Tuesday, August 28th, 2007
Trying to fit a square ‘news peg’ into a round hole
Today, l received a call from a BBC producer - I’ll leave out which BBC outlet - who wanted to discuss a story on the next generation internet. It was loosely based on an Associated Press story that Japan was going to fund research for new network technology to “replace the Internet to tackle growing quality and security problems”. The producer said that the US Congress had so far not funded such research, and that Japan was the first government to fund the research for what she initially called ‘Internet 2′.
I said, no it isn’t. The Internet 2 project in the United States has been up and running since the mid-90s. She countered that Japan was the first government to fund such a project. No, it isn’t. The NSF in the US and CERN in Europe have been funding similar work for years. And last I looked, the NSF was a US government agency so to say that the US Congress hadn’t allocated specific funding might be true, but to say that no such government funding exists in the US is false.
The AP article itself - at least the one that I found on the International Herald Tribune site - was really poorly written with some basic factual errors, but all it would have taken was a quick Google on ‘internet 2′ or ‘next generation internet’ to uncover a number of such projects, either proposed or already in place. CERN built the first intercontinental 10-Gigabet ethernet WAN in 2005. And really, some would say that the next generation internet is already being deployed in the form of IPv6. The Chinese CERN has been touting their IPv6 project since 2004. And the project that Japan is talking about sounds eerily familiar to the Global Environment for Networking Investigations initiative announced in 2005 and again funded by the NSF.

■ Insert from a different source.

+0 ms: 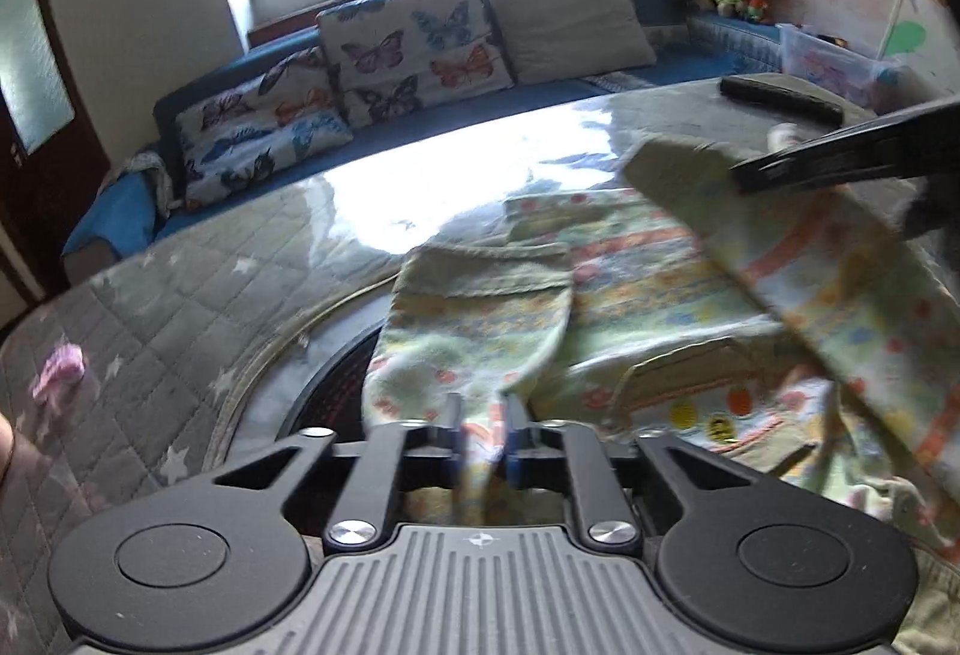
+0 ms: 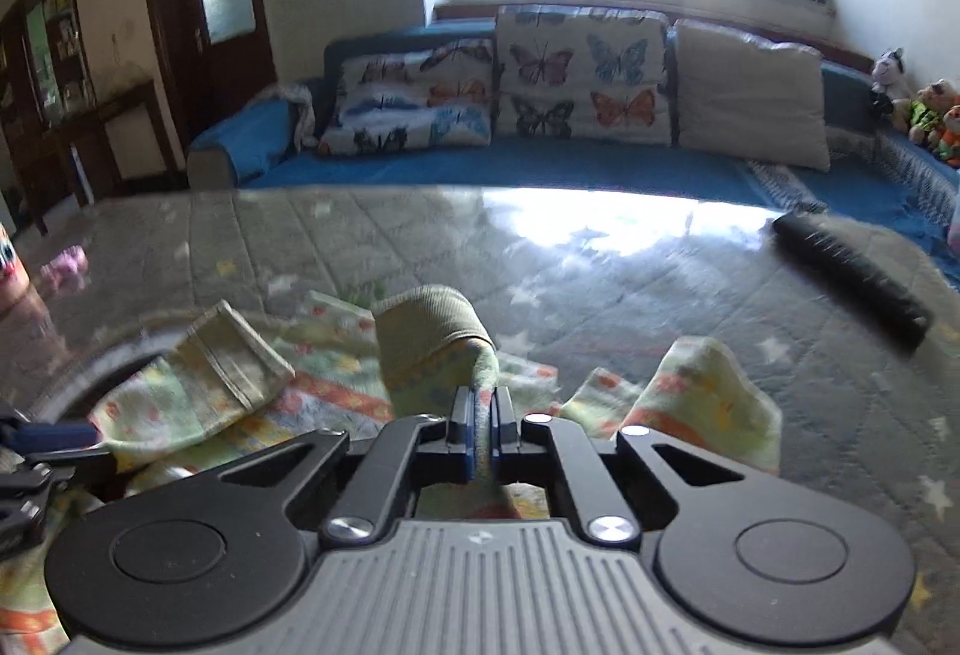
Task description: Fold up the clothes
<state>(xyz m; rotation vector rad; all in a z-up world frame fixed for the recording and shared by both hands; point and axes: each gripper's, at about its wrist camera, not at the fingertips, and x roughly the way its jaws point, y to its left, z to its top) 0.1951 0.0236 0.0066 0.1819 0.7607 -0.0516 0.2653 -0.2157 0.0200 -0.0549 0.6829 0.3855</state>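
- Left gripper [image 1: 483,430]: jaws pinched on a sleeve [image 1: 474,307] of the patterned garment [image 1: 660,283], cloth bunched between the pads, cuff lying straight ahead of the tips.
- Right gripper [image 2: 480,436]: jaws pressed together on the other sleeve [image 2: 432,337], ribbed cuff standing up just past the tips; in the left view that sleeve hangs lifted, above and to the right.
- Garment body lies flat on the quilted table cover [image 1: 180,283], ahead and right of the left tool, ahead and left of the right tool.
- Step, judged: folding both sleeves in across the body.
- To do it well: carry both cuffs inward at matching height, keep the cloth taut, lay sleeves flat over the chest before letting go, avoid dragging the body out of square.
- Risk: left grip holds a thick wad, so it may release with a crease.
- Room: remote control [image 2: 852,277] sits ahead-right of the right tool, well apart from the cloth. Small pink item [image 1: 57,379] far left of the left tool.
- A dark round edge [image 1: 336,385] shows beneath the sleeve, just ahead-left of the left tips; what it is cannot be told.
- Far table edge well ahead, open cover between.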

After a while, the producer admitted that she didn’t know about all of these things and didn’t know much about the story, but just wanted to have a discussion about what the next generation internet might look like for consumers.
This happens in tech news all the time: A story comes up which is not news to anyone in the industry, but is news to a producer with no background in tech. That’s fair enough. It’s a specialist subject and it can take time for stories to acquire interest to the non-tech literate, but what really put me off taking part is that the producer had done so little preparation apart from reading a really brief AP story.
The problem is that this isn’t isolated to technology coverage. I know that as a journalist, we’re mostly generalists and are called on to report on a wide range of topics. But a quick internet search and some basic research can give most journalists what they need, and it would have most likely made this producer aware that there was ‘no there, there’. It was a flimsy ‘news peg’ based on a lot of inaccurate information.
In the end, I declined to take part in the dicussion. It made me really uncomfortable that although her facts were wrong, that she still wanted to run with the segment. I know she’s got 24 hours to fill, but this is a point of ethics. No journalist should be setting up a piece based on a flimsy premise or, worse, false information.
These kind of false discussions happen quite often. As a matter of fact, I am tired of the media being a controversy-creation industry. Suw and I have written about it in terms of technology or science coverage, but this also happens in social and current affairs journalism. But hey, why let the facts stand in the way of a good story?







August 29th, 2007 at 12:30 am
This is the exact reason why it enrages me to see people deify “good journalism”, such as in Keen’s”Cult of the Amateur”.
August 29th, 2007 at 5:55 am
thank you for being firm in sticking with the basic principles and ethics of accurate, honest, well-researched journalism. making more people aware/better informed about the changes and challenges related to IPv6/next generation internet is hard enough. publishing an article/story with a lot of inaccuracies & myths just makes it even more confusing to make other people appreciate how standards on the internet are changing, hopefully, for the better.
August 29th, 2007 at 1:28 pm
Depressing story.
“I am tired of the media being a controversy-creation industry.”
That’s a really interesting point, Kevin. But tell me, how does that make you *feel*? If the people who turned the media into a controversy-creation industry were here right now, what would you like to say to them?
(Sorry.)
Spouse and I were talking about this the other day. [Prime] Ministerial statements are the worst - the minister makes a show of defying the press, the press make a show of challenging the minister, and everyone goes home feeling they’ve seen a bit of drama (which becomes as important, in subsequent news coverage, as whatever the statement actually was).
August 29th, 2007 at 5:23 pm
“Today, l received a call from a BBC producer - I’ll leave out which BBC outlet …”
…
“…I know she’s got 24 hours to fill”
Nice
August 30th, 2007 at 12:10 pm
Yup, BBC News 24 producers do really great research. One rang me at my last job trying to secure an interview with one of my authors - Jerome K Jerome, a reasonably famous man who died in 1924. (http://tinyurl.com/3y93cx)
Once again, googling a couple of terms from the story in question was the obvious culprit, and, as in your case, googling a couple more would have prevented my irritation and the BBC’s loss of face (in our eyes anyway…).